Ordered meatloaf for lunch today. Meatloaf with potatoes and gravy, vegetables, and a roll: that’s what the menu said. The server brought two GIANT slices of meatloaf with gravy, perfectly cooked broccoli and cauliflower, and two nice dinner rolls. (No potatoes. Allergy.)
The restaurant, Taste of Scandinavia with locations in two St. Paul suburbs, was founded in 1990 by Soile Anderson, using recipes from her native Finland. She no longer owns the place, but the current owners maintain her quality. And, they make her frosted kringle, untested during this trip.
While I tucked into the excellent meatloaf (with enough leftover for another meal,)” my lunch partner, Vicky, enjoyed her pot roast quesadilla on a whole-wheat flour tortilla. Both the meatloaf and the pot roast were thoroughly modern takes on classic Midwestern food.
Our talk over lunch was of corporate business, consumer affairs, blogs, and marketing. That is, it was until our conversation shifted to the classic cafe lunch both she and I remember from our small-town childhoods, hers in Northern Minnesota, mine in South Dakota.

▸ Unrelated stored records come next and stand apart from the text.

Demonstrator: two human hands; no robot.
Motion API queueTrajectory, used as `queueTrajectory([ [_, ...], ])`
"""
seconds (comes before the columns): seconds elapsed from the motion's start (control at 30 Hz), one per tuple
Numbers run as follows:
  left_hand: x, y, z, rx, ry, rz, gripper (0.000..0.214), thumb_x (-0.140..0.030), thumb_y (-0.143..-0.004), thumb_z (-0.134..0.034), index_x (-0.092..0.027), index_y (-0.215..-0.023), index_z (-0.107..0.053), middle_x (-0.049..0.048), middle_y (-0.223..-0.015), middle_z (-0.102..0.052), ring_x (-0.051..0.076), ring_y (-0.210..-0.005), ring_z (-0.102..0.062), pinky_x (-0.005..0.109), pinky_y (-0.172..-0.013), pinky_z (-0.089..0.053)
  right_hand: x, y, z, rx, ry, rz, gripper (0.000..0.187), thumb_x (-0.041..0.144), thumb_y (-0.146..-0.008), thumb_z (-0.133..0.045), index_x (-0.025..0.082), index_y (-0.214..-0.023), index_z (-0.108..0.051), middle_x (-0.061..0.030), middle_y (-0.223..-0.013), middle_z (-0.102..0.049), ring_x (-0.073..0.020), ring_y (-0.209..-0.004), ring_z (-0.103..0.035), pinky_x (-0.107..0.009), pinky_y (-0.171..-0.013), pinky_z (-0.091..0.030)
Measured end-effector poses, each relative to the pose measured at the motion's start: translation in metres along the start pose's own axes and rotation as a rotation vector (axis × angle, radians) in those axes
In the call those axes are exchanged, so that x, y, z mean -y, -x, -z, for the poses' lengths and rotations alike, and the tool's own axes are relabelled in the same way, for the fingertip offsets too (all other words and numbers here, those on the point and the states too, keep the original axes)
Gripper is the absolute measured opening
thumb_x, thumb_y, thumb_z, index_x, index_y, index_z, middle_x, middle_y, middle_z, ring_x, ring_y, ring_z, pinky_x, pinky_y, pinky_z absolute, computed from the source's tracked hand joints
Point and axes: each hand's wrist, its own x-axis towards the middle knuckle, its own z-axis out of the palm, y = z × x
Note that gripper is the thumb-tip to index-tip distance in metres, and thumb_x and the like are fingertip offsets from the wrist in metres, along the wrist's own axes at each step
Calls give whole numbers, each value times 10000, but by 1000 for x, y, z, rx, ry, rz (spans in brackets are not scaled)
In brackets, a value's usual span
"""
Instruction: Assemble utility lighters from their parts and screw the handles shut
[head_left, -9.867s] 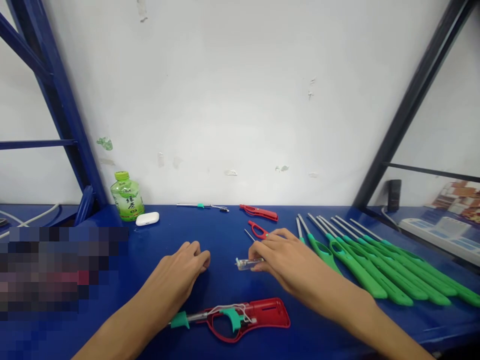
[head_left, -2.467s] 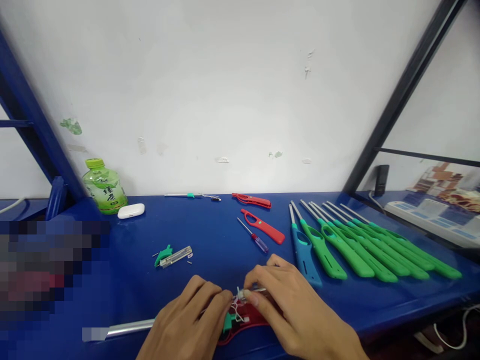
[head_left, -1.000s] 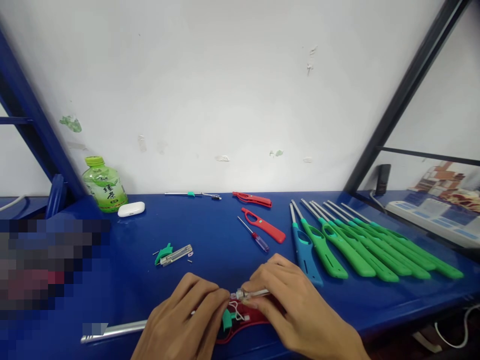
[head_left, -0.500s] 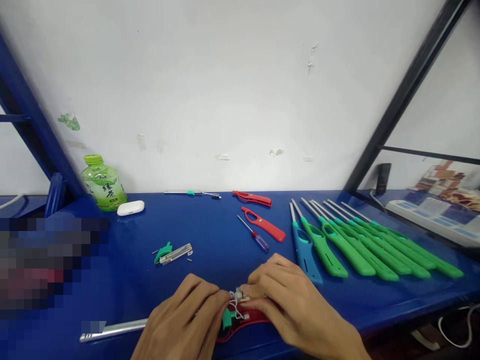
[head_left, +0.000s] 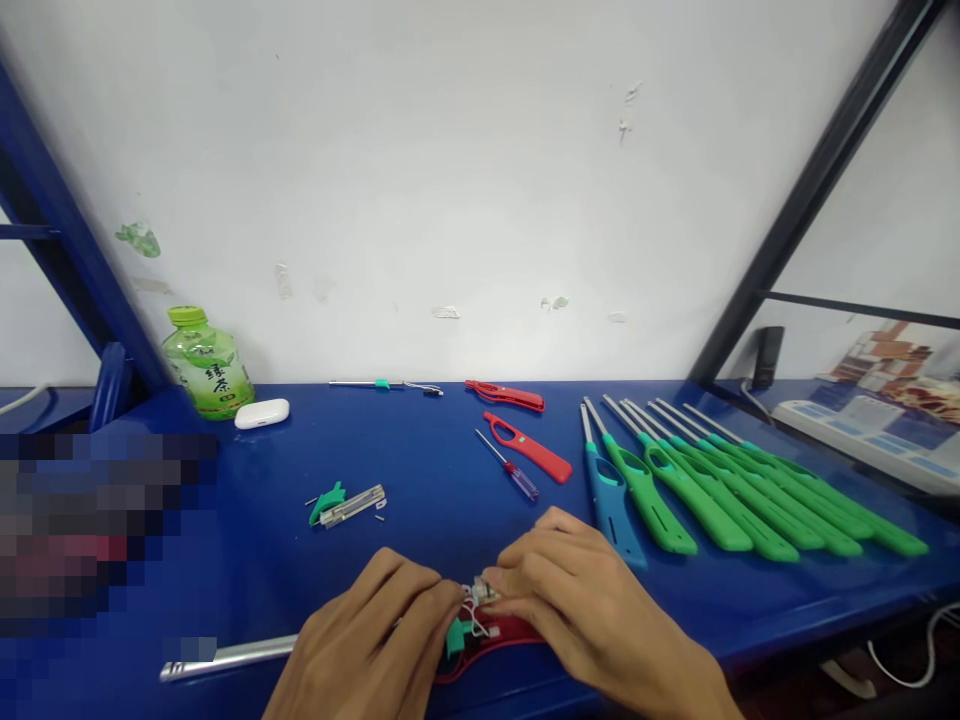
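Apparently midway, you have the red half-shell (head_left: 514,630) open on the table (head_left: 420,450), green part (head_left: 455,637) in it, your right hand (head_left: 589,610) pinching the clear part (head_left: 481,590) above, your left hand (head_left: 371,635) curled, its grasp unclear, another red shell piece (head_left: 537,452) lying apart, unfitted.

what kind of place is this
Probably a workbench, perhaps in a small workshop: a screwdriver lies beside a red casing, with a row of what look like stick lighters to the right.
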Motion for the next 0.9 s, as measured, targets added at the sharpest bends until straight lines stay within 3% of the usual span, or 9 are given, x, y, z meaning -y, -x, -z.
queueTrajectory([
  [0.4,4,0,5,7,68,75,174,-153,-1175,-523,-228,-1188,-680,-16,-988,-773,116,-883,-702,189,-838,-603,6,-4,4,-91,-25,-33,179,177,-1178,-549,206,-1030,-647,5,-905,-801,-142,-771,-709,-313,-806,-469],
  [0.73,1,-3,6,13,24,26,215,-145,-1186,-469,-210,-1152,-671,-11,-955,-782,121,-833,-703,199,-789,-602,5,-4,2,-103,3,11,346,227,-1231,-439,192,-972,-665,-43,-888,-818,-148,-758,-754,-321,-759,-474],
  [0.9,6,2,4,45,27,31,230,-125,-1177,-468,-223,-1182,-676,-8,-965,-774,127,-830,-713,211,-773,-607,5,-4,2,-93,-12,17,325,223,-1226,-458,189,-989,-678,-46,-913,-826,-148,-763,-748,-324,-754,-465],
])
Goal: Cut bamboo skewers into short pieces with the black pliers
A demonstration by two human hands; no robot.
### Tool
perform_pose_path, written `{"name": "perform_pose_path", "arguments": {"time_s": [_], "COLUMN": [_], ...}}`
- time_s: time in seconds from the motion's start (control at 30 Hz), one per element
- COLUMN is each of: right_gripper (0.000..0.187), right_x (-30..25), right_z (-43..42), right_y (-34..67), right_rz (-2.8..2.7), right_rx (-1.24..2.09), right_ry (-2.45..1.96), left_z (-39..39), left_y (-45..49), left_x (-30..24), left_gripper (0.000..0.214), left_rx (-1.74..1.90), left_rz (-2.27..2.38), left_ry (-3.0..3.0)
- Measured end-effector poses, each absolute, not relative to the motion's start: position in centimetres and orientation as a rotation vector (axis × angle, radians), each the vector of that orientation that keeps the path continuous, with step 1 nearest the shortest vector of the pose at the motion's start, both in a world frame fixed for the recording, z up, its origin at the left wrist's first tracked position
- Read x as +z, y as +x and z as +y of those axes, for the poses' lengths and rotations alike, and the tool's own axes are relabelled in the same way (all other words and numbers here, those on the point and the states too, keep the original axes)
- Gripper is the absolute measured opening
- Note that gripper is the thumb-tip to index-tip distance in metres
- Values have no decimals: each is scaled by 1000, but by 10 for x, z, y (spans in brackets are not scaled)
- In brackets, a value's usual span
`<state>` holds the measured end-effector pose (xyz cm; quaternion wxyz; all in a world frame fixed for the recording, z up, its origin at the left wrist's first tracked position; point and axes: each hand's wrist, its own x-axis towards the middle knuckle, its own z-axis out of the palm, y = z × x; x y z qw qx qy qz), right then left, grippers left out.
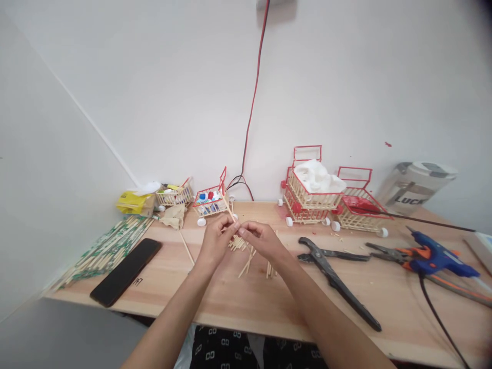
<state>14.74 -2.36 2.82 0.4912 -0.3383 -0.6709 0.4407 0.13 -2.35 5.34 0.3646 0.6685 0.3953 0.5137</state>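
Observation:
My left hand [220, 237] and my right hand [262, 238] meet above the middle of the table, fingertips nearly touching. Between them is a thin wooden stick [229, 206], slanting up and away from my left fingertips. Both hands are closed in a pinch, and my right fingers meet the stick near its lower end. Beneath them lie several short cut sticks [237, 244], partly hidden. A few longer sticks [246, 265] cross under my right hand, and another group [271, 270] lies beside my right wrist. One long stick [186, 248] rests left of my left hand.
Wrapped chopsticks [111, 246] and a black phone [126, 271] lie left. Small stick-built carts [210, 206] line the wall, two stacked ones [313, 197] among them. Right are black-handled cutters [338, 284], pliers [388, 252], a blue glue gun [442, 259] and a plastic jar [417, 187].

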Motion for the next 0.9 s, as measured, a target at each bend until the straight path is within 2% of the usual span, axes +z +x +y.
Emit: {"name": "perform_pose_path", "arguments": {"time_s": [0.13,0.33,0.5,0.63,0.8,0.9], "right_gripper": [26,15,18,27,29,31], "right_x": [24,25,29,28,30,24], "right_z": [-23,-33,-61,-87,-104,-111], "right_y": [147,138,126,129,196,265], "right_rz": [-1623,-1593,-1673,-1885,-2023,-1981], "right_rx": [1042,767,620,414,91,-53], "right_ry": [-828,-870,-830,-876,-1173,-1579], "left_z": [-32,-57,-83,-96,-112,-125], "left_y": [6,15,8,-3,-16,-22], "left_x": [43,31,37,34,23,16], "left_gripper": [18,33,26,23,27,27], "left_rx": [1379,1384,1379,1382,1331,1324], "left_rz": [1031,800,669,765,950,982], "left_ry": [1487,982,836,931,976,971]}}
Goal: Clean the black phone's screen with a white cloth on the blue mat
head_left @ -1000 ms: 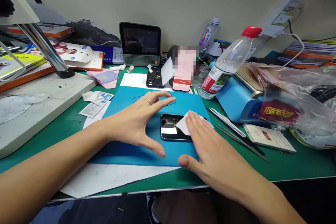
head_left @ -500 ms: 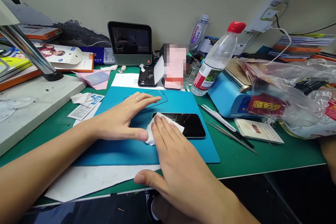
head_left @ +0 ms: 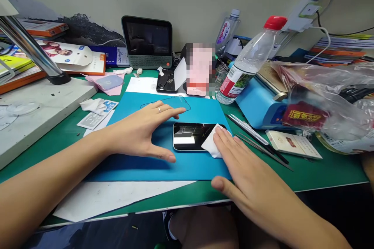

Every cafe and small restaurant across Minnesota, South Dakota, and probably every adjacent state, had a ‘dinner’ special. Dinner was what we called the noon meal, except for the meal at school which was lunch. The classic cafe ‘dinner’ special was either a hot sandwich (beef pot roast, pork, or meatloaf served with mashed potatoes and gravy over a slice of white bread) or a hot dinner, which was the same items sans bread slice, but with a dinner roll on the side. The menu moved out of the cafe for farmer appreciation dinners or any community dinner that wasn’t a potluck.
I box up my extra slice of meatloaf. While I wrapped my roll in a napkin, Vicky, slyly, remembered when at meal’s end of many community events, some women would tuck a napkin-wrapped roll in their purses, along with packets of sugar, salt, and pepper.
Busted. Me. I trust those purse-packers of yore felt as I did today: the roll was simply too good to not enjoy for another meal.